YOUR GOAL:
Take each line of the records below that contains the string "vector" and copy it.

TASK INPUTS:
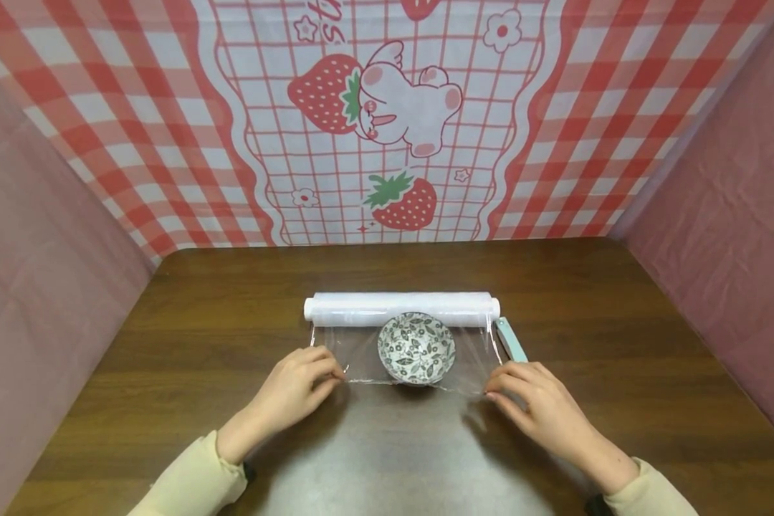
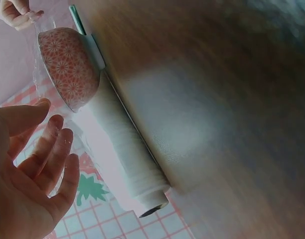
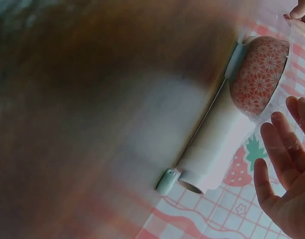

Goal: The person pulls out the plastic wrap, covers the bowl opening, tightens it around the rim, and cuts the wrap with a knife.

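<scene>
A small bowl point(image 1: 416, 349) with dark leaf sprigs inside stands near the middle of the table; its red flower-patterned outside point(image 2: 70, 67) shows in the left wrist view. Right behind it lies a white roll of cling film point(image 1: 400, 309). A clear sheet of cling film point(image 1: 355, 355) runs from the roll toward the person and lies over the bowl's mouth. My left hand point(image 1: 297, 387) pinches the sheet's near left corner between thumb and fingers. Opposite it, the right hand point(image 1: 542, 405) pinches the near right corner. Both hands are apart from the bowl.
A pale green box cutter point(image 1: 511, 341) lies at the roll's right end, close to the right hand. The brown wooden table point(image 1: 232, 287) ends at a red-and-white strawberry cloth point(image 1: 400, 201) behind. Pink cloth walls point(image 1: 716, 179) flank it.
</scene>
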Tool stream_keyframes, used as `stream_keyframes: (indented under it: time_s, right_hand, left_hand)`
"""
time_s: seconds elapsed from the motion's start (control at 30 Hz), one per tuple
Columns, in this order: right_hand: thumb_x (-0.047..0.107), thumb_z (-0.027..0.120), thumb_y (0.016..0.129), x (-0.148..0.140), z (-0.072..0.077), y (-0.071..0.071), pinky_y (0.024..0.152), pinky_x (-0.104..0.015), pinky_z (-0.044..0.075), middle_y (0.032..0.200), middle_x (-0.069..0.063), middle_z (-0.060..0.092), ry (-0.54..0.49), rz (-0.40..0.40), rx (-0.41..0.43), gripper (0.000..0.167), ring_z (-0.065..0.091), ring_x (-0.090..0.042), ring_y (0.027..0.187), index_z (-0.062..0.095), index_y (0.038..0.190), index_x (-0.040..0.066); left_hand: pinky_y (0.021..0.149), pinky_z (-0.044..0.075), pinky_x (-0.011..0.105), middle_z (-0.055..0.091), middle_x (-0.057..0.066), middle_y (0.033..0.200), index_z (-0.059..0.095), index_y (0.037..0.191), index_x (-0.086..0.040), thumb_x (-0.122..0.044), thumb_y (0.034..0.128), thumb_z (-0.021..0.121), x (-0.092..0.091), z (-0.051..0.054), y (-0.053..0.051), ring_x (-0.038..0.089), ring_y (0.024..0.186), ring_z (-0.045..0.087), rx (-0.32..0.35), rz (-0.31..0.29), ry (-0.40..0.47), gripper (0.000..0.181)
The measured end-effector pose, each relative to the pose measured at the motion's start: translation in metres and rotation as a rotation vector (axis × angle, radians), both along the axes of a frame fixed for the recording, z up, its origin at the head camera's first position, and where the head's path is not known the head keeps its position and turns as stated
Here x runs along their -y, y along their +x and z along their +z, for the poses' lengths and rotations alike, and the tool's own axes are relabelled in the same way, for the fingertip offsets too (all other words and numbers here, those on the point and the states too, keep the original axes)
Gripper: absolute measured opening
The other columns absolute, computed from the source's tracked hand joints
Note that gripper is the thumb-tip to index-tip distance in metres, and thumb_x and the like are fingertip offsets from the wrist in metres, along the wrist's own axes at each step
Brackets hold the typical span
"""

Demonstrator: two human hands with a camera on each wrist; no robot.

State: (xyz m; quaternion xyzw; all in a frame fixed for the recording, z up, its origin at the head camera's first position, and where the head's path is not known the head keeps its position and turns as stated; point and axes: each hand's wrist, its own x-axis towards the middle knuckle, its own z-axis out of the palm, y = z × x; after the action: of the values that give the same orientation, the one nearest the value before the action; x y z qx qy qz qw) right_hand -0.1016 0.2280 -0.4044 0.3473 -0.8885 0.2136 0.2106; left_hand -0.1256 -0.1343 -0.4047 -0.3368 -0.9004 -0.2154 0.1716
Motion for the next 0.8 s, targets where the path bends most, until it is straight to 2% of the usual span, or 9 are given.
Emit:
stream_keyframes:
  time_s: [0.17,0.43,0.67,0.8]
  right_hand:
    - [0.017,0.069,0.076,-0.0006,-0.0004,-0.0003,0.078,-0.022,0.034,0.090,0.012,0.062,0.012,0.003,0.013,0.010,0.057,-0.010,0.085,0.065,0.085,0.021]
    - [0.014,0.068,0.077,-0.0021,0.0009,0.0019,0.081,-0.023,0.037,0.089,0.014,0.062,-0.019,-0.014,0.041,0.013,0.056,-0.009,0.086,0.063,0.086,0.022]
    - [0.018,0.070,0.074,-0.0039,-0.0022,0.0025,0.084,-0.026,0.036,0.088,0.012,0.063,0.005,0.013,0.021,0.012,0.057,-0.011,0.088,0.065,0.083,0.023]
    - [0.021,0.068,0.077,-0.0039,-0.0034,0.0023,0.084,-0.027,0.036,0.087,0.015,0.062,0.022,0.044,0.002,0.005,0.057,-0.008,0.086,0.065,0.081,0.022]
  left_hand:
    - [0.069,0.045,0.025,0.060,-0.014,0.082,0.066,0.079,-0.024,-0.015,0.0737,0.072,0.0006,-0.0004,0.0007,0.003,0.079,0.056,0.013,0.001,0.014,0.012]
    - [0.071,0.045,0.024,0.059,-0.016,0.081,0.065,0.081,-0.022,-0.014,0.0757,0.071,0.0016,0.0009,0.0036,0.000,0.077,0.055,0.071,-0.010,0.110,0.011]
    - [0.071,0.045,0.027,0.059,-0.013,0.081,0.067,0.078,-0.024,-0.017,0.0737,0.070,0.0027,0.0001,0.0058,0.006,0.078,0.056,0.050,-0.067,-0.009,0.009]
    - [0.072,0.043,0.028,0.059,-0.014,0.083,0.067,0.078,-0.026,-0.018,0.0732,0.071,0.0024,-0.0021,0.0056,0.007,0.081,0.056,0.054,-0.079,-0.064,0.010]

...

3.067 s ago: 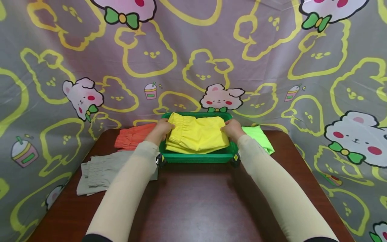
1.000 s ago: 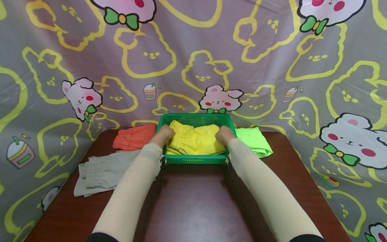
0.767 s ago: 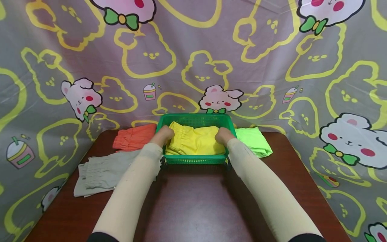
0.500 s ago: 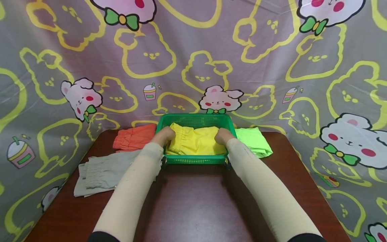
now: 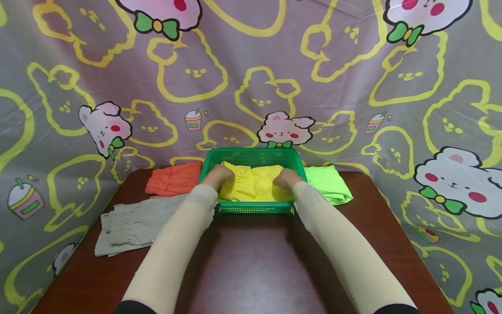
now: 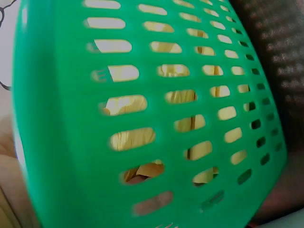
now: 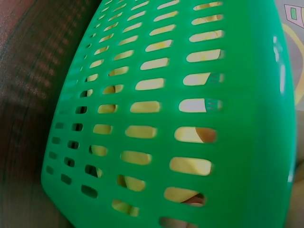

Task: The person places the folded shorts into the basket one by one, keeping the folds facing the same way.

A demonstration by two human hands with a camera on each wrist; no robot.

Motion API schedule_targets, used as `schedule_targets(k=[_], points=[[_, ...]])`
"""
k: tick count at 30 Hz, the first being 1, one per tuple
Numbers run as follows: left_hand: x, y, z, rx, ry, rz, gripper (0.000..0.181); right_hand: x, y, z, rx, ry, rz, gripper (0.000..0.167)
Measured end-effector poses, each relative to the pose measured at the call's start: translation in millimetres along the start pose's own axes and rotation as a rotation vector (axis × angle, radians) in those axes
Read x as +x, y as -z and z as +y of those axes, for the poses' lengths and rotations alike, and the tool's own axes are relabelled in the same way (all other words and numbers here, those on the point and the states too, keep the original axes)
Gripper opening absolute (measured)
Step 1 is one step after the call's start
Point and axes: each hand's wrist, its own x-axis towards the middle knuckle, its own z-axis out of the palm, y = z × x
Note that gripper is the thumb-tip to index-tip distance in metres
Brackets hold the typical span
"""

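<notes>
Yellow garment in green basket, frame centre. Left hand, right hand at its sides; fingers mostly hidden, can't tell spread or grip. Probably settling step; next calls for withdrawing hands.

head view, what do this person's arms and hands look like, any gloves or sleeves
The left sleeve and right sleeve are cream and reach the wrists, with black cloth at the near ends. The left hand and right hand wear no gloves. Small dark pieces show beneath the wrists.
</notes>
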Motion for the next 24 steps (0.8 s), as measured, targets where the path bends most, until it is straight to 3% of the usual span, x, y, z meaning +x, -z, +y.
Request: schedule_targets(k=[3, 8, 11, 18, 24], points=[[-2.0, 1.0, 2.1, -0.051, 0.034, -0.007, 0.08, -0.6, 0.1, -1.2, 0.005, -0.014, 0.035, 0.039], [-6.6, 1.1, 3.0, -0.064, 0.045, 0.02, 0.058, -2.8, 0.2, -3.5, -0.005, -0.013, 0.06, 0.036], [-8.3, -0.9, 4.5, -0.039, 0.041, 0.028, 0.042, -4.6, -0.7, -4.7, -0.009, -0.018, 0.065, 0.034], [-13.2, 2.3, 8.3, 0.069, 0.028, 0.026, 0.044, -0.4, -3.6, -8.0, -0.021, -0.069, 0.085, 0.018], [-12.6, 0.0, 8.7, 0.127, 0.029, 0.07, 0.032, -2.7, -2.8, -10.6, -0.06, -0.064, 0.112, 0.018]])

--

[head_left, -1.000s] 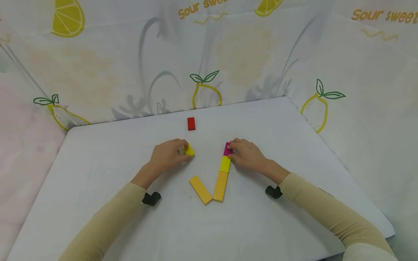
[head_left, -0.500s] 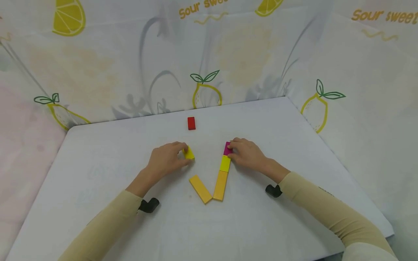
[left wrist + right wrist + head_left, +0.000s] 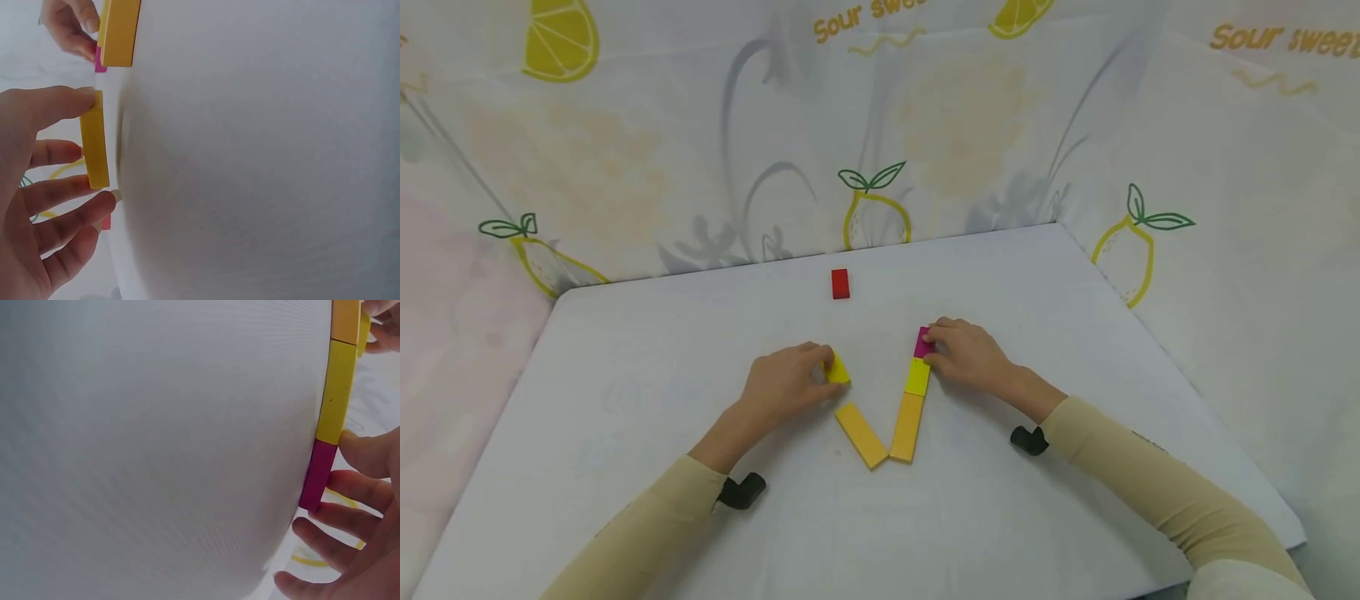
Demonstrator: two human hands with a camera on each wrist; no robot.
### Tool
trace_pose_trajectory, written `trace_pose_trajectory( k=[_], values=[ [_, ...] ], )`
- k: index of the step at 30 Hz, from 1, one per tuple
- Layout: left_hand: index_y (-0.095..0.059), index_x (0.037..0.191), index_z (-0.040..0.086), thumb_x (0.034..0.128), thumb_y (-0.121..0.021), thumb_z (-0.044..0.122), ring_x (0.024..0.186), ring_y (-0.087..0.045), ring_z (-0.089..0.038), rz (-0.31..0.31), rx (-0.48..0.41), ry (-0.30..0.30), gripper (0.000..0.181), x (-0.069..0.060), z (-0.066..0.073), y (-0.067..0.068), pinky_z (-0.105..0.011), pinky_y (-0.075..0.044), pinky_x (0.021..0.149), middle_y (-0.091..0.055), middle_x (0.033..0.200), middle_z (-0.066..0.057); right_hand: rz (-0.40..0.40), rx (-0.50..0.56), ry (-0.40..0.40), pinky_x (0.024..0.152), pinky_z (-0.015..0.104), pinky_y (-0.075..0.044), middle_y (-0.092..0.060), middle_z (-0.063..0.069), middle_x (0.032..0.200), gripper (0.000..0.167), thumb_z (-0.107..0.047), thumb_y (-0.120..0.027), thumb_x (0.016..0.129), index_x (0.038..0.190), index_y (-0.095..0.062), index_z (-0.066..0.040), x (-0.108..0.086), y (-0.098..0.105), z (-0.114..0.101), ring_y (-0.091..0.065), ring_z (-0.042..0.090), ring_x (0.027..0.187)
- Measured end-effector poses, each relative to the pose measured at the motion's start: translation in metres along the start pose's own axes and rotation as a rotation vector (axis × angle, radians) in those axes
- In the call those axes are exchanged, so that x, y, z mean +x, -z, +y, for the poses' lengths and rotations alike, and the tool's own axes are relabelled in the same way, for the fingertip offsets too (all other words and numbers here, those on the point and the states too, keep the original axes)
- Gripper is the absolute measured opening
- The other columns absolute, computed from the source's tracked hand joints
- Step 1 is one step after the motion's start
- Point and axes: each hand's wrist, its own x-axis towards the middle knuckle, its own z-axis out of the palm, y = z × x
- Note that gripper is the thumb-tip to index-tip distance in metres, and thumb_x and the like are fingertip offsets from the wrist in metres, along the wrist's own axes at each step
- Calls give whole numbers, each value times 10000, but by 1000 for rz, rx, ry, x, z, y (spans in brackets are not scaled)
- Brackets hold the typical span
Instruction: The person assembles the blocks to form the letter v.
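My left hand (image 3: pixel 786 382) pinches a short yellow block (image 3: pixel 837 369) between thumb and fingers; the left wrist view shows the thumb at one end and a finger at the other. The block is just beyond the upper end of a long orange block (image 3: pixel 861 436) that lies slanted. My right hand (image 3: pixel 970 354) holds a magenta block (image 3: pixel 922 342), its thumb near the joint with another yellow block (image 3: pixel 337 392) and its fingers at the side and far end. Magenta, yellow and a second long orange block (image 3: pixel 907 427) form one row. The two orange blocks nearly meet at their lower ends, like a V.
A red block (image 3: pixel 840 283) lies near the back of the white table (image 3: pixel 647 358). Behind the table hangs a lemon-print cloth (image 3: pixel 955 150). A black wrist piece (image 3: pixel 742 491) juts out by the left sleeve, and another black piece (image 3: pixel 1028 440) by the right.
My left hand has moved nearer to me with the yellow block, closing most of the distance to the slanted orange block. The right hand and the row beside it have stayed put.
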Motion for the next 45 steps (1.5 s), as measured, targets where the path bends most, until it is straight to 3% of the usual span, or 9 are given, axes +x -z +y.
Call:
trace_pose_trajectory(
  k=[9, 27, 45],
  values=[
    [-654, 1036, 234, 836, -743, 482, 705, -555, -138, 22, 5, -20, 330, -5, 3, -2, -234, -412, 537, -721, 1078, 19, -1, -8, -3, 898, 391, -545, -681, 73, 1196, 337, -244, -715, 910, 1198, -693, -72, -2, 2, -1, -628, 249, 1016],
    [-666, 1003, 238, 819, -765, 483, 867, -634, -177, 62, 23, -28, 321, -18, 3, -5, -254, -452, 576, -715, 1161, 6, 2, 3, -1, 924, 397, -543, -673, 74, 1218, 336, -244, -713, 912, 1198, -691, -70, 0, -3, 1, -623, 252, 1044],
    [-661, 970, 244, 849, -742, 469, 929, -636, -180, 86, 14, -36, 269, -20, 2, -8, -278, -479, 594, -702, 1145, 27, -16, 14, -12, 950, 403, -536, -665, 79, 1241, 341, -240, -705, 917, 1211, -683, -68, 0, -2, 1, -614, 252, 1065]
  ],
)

SOLUTION TO THE EXERCISE:
The measured end-effector pose, each relative to the pose measured at the motion's start: translation in metres and rotation as a rotation vector (axis × angle, radians), both along the axes of a frame fixed for the recording, z up, its origin at the head camera's first position, and where the head's path is not known the head keeps its position and turns as stated
Measured end-effector poses, each relative to the pose measured at the call's start: translation in millimetres along the start pose's own axes and rotation as a rotation vector (axis × angle, radians) in those axes
- Measured end-effector poses, each relative to the pose measured at the motion's start: translation in metres along the start pose's own axes and rotation as a rotation vector (axis × angle, radians) in those axes

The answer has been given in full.